第291号「南京大虐殺は本当か その1〜南京大虐殺記念館〜」

深谷隆司の言いたい放題 第291号
「南京大虐殺は本当か その1〜南京大虐殺記念館〜」

 河村たかし名古屋市長の発言から、前号で書いたように中国が異常反応を起こしている。
 日中関係は大事だから、いつまでもこの問題が大きな障害になって、しかも、事ある度に蒸し返されることは両国にとって決して良いことではない。
 1985年、「南京大虐殺記念館」が建設された。日本軍人による残虐な行為の写真が飾られ、これが中国の抗日思想教育の基地になっている。
 この建設をすすめたのが当時の日本社会党の田辺誠委員長で、総評からそのための資金3000万円を南京市に寄付したという。とんでもないことで、これは日本にとって国賊的行為ではないか。
 おまけに、今はさらに拡大され3万人収容の広場まである。2004年からは無料開放となったから年間200万人以上の入場者となっている。
 ここをユネスコの世界遺産にしようとの思惑もあると言うから大問題である。

 記念館では犠牲者30万人と喧伝している。
 南京陥落の時の人口は20万人といわれていた。
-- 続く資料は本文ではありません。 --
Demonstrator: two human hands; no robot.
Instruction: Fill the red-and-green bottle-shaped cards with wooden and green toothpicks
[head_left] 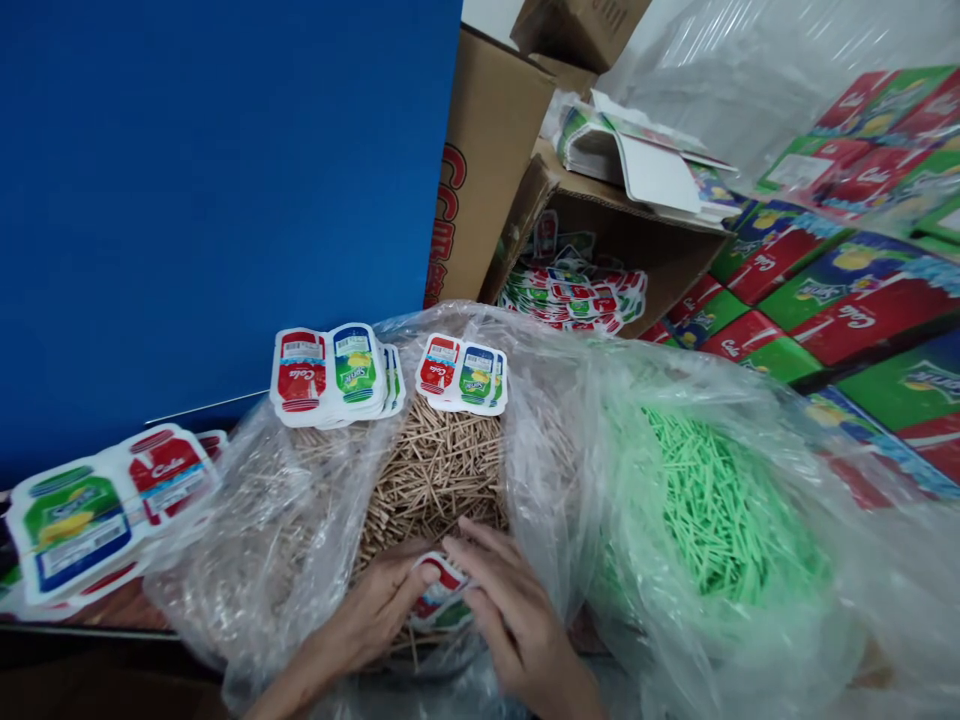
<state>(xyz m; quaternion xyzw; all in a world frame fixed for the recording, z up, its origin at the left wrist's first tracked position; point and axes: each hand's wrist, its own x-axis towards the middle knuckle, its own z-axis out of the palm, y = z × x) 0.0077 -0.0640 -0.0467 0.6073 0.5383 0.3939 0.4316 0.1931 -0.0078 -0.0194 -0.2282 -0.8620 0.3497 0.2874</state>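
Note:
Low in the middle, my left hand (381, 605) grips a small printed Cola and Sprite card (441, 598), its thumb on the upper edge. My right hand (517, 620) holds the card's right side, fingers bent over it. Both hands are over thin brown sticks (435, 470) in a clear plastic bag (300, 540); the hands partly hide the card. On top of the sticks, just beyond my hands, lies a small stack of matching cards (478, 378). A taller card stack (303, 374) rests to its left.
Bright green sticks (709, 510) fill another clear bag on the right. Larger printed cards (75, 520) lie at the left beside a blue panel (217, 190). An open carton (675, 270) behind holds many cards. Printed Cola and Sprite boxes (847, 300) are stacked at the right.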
言葉は悪いが皆殺しにしても、まだ10万人足りない。その後人口25万人説が出ているが、虐殺されたというのに人口が少しも減らないどころか、逆に増えているのだ。
 30万人虐殺については中国の学者ですら、根拠のない数字と言っている。
 そもそも30万人犠牲者と言うところからして、あり得ない話が多いと窺えるではないか。 
 日本領事館の領事が抗議したこともあるが無視されている。
 勿論、戦争だから双方に相当な犠牲者が出ることは事実である。日本兵も4万人の死者を出した。こんな不幸な戦争を再び起こしてはならないとわれわれは心に刻まなければならない。その事に対する反省も絶対に大事だ。
 しかし、歴史の中で必要以上に、いや事実に反してまで日本人の残虐さが残されたのでは堪らない。
 なによりも、これから育つ日本の子供達の事を思うと、歴史の事実に反することを押し付けられることは容認できない。

 日本は第二次大戦で敗れた。
 そして、戦勝国で構成された東京裁判で日本は断罪された。
 勝者が敗者を裁くことはやむを得ないことだが、そこに一方的な論理が通用し、勝った者が正義で、負けた者は不正義と決めつけられてよい筈はない。
 戦後、どちらかと言うと日本の人々、とりわけ為政者は歴史に対して自虐的態度になっていなかったか。何か言われると「悪うございました」と頭を下げることの繰り返しではなかったか。
 戦後日本は見事な復興と発展を遂げた。そして世界に対しても数々の貢献をしてきた。もうここいらで自虐的態度は止めるべきだと私は思っている。
 今回、色々の角度から、改めて南京虐殺と言われる問題を検証してみたいと思う。